Pour autant, un nouveau plan sera mis en branle à partir de 2009 : Emergence II. « Ce programme est malheureusement venu dans une conjoncture non favorable. Le résultat est que tous les capitaux marocains ont fui le secteur productif vers l’immobilier ou encore l’agriculture pour ses avantages fiscaux. Et même les banques ont joué le jeu. Emergence II a ainsi échoué », fait constater l’économiste qui regrette que l’accent n’a pas été mis sur la pêche, l’agroalimentaire et les phosphates. « Heureusement que nous avons l’OCP où le management a compris très tôt qu’il fallait miser sur la valeur ajoutée. Aujourd’hui, c’est cet office qui va sauver l’économie dans les prochaines années », insiste-t-il. Mais depuis l’année dernière, le Maroc a ouvert une nouvelle page pour son industrie.

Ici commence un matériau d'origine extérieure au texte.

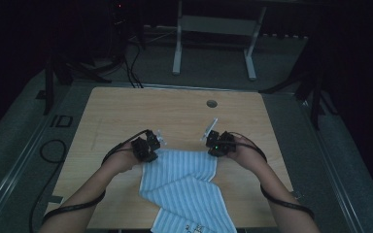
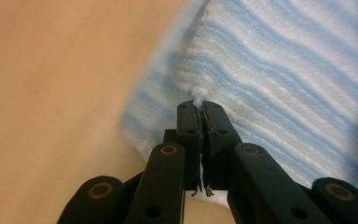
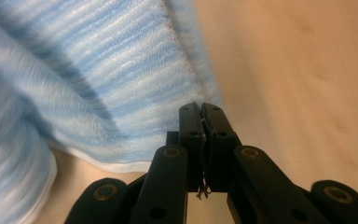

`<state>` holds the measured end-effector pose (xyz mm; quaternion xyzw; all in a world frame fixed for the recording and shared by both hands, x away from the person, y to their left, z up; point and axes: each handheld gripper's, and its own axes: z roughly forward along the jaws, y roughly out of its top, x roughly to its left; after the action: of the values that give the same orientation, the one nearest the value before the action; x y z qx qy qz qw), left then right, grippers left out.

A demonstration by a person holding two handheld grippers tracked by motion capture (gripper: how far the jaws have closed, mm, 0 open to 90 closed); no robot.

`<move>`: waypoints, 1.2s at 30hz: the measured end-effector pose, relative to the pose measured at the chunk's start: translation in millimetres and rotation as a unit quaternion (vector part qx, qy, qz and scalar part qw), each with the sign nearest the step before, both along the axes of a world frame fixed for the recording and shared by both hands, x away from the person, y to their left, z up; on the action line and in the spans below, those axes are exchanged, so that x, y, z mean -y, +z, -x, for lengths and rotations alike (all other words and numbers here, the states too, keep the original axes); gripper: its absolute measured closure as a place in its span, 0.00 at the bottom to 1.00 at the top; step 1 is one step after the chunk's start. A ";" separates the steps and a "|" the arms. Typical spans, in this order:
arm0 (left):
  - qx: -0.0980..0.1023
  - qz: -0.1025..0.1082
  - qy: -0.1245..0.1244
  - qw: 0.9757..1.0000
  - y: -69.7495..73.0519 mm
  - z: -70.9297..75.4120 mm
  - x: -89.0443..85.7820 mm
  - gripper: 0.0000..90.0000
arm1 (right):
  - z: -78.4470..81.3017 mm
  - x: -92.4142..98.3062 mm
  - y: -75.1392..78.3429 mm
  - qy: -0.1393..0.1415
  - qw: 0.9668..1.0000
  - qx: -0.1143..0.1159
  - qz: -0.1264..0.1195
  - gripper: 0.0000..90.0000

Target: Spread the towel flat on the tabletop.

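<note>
striped towel (image 1: 184,182) on table (image 1: 126,111), corners pinched by both hand-held grippers

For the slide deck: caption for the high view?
Both grippers, left and right, pinch the striped towel's far corners.

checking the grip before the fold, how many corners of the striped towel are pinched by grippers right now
2. The left gripper is shut on the far left corner of the striped towel; the right gripper is shut on its far right corner.
</note>
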<state>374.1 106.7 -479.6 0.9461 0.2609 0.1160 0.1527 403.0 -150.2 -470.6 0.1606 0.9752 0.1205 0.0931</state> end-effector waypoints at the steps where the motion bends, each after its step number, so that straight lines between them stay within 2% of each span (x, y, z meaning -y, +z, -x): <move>1: 0.002 0.008 0.004 1.000 6.4 -5.4 2.6 0.96 | -6.7 2.3 4.8 -0.008 1.000 0.006 0.002 0.97; 2: 0.011 0.009 0.004 1.000 14.1 -10.6 4.7 0.96 | -13.4 4.5 10.6 -0.018 1.000 0.013 0.000 0.97; 3: 0.023 0.016 0.014 1.000 21.6 -15.1 7.0 0.96 | -19.8 6.9 16.9 -0.025 0.999 0.020 -0.003 0.97; 5: 0.050 0.031 0.022 0.998 35.9 -25.8 10.2 0.96 | -32.7 11.9 30.1 -0.050 0.998 0.043 -0.011 0.97; 6: 0.063 0.034 0.034 0.997 40.1 -31.1 11.1 0.94 | -39.4 14.4 36.0 -0.063 0.996 0.052 -0.018 0.96; 7: 0.090 0.040 0.056 0.994 45.4 -39.9 11.7 0.92 | -44.7 16.4 40.0 -0.073 0.995 0.064 -0.020 0.95; 8: 0.098 0.044 0.067 0.992 47.4 -45.8 11.2 0.88 | -53.7 19.7 45.5 -0.097 0.992 0.081 -0.023 0.92; 9: 0.098 0.044 0.067 0.992 47.4 -45.8 11.2 0.83 | -53.7 19.7 45.5 -0.097 0.992 0.081 -0.023 0.92; 10: 0.088 0.068 0.090 0.990 47.7 -59.2 8.5 0.74 | -66.1 25.1 49.9 -0.128 0.988 0.082 -0.025 0.77; 12: 0.069 0.082 0.094 0.990 43.0 -61.8 6.9 0.69 | -69.7 28.6 49.3 -0.141 0.986 0.083 -0.022 0.73; 14: 0.048 0.100 0.086 0.990 36.2 -55.3 6.5 0.66 | -64.8 29.1 44.5 -0.132 0.989 0.068 -0.016 0.73; 17: 0.033 0.082 0.051 0.995 22.3 -37.7 11.1 0.65 | -45.9 24.7 29.0 -0.094 0.995 0.044 -0.002 0.75; 18: 0.025 0.075 0.037 0.996 17.2 -31.8 13.0 0.65 | -38.6 23.0 22.6 -0.085 0.996 0.039 0.007 0.75; 20: 0.015 0.060 0.023 0.998 8.5 -20.7 15.1 0.63 | -24.7 20.9 9.8 -0.071 0.997 0.023 0.009 0.76; 22: -0.001 0.066 0.014 0.998 2.0 -11.5 15.1 0.63 | -10.1 20.7 -1.0 -0.058 0.998 0.011 0.006 0.78; 24: -0.007 0.065 0.006 0.998 -5.3 -0.9 14.2 0.64 | 4.8 20.4 -10.9 -0.050 0.999 -0.006 0.005 0.78; 25: -0.014 0.057 -0.001 0.998 -10.7 6.1 13.6 0.65 | 10.6 20.5 -14.2 -0.043 0.999 -0.010 0.006 0.78; 26: -0.017 0.056 -0.008 0.998 -13.2 8.8 13.1 0.65 | 21.7 21.2 -20.0 -0.036 0.999 -0.019 0.001 0.80; 29: -0.024 0.054 -0.006 0.998 -23.9 13.9 13.2 0.64 | 36.8 23.4 -31.3 -0.027 0.999 -0.035 0.001 0.81; 31: -0.032 0.061 -0.002 0.998 -28.6 14.1 13.4 0.64 | 44.0 24.4 -38.4 -0.027 0.999 -0.041 0.008 0.81; 34: -0.038 0.049 -0.009 0.998 -35.9 13.6 16.2 0.64 | 49.2 27.2 -46.2 -0.026 0.999 -0.039 0.017 0.81; 36: -0.042 0.039 -0.010 0.998 -40.2 9.8 17.9 0.64 | 47.0 30.5 -47.1 -0.030 0.998 -0.047 0.009 0.81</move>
<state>364.3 88.8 -519.9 0.9460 0.2621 0.0643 0.1799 356.0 -180.6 -517.7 0.1947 0.9743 0.1009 0.0520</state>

L’idée n’est pas de faire table rase du plan Emergence, mais de capitaliser sur les stratégies lancées et d’accélérer l’industrialisation du pays. Une accélération qui devrait se traduire dès 2020 par la création d’un demi-million d’emplois, dont la moitié proviendrait des investissements directs étrangers, ainsi que l’accroissement de la part de l’industrie dans le PIB. Celle-ci devrait prendre 9 points, passant à 23% en 2020 contre 14% aujourd’hui. Ce qui permettra au Maroc d’être au même niveau que les grandes économies émergentes. Et les mesures d’accompagnement pour les industriels ont été augmentées, notamment le financement qui est le nerf de la guerre. La nouvelle stratégie d’accélération industrielle puise son financement dans un Fonds de développement industriel (FDI) doté de 20 milliards de DH d’ici 2020. « Il faut le dire, cette carotte attire tout le monde. Elle n’est pas étrangère à ce nouvel engouement pour l’industrie », analyse Kessal.